Archival Analysis of Race Representation in Junk Food Marketing on Social Media

RESEARCH QUESTIONS
How do junk food companies differ in the representation of race showcased in their social media advertisements marketed toward adolescents?
How do these differences contribute to existing racial health disparities?
METHOD
1) Identify top 10 junk food companies, health food companies, non-food companies to investigate based primarily on followers (focus is user engagement with ads)
2) Identify social media platform of interest based on demographics of user base and project feasibility
3) Scrape 16,000+ images from 2021 from 30 company Instagram pages - 10 junk food companies, 10 health food companies, 10 companies selling non-food products that are marketed toward adolescents
4) Randomly select 7,148 images to be analyzed for skin tone and race representation
5) Design a Qualtrics survey that can randomly generate between 10 and 30 posts out of 8,500+ for participants to rate. The survey will allow participants to note the number of people shown in each photo, and then answer a series of questions about each person’s skin tone and similarity to prototypes of different racial groups.

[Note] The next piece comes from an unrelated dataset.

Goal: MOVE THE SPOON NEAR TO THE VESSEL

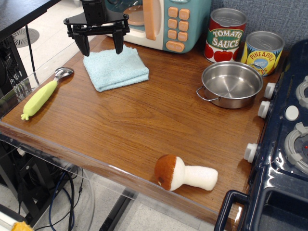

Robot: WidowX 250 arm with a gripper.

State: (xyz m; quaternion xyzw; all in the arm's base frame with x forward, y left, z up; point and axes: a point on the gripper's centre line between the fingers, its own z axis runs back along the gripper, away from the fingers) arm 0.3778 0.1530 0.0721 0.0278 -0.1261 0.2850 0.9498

6) Recruit over 5,000 participants from NYU and Prolific to provide at least 8 diverse subjective ratings per image
7) Compile average and standard deviations of skin tone and race representation scores per participant and aggregate across participants
8) Run ANOVA tests to investigate significant differences in representation between industry domains
KEY CHALLENGE
The sheer size of the image archive and volume of ratings that were required for an objective analysis of race representation was the biggest feat to overcome with this project. To scrape 16,000+ posts, I led a team of 20 students over 6 months to accomplish this task. Another 6 months was used to fund for recruiting enough participants to analyze each photo. Luckily, our team was enthusiastic and motivated to get this accomplished.
RESULTS
Statistical tests revealed the following two key insights:
All companies represented white people in their advertisements significantly more than people of color.
However, junk food advertisements represented significantly darker skin tones and significantly fewer white people compared with health food advertisements. Junk food advertisements also represented significantly more diversity within one post compared with both health food and non-food companies.
IMPACT
In considering the implications of disproportionate representation of people of color in junk food advertising, but not in media overall, we reflected on social cognitive theories of attention capture, media studies of racial and ethnic underrepresentation, public health theories of marketing impact, and social psychological theories of race and identity. We discussed implications of exposure to racially congruent influencers among youth of color and the social cognitive mechanisms that contribute to their unique impact on youth consumer choice.
This project served as my Master’s thesis at New York University. I presented this research at the international Society of Personality and Social Psychology conference in Atlanta, GA in February 2023, and at the NYU Master’s Poster Conference in April 2023.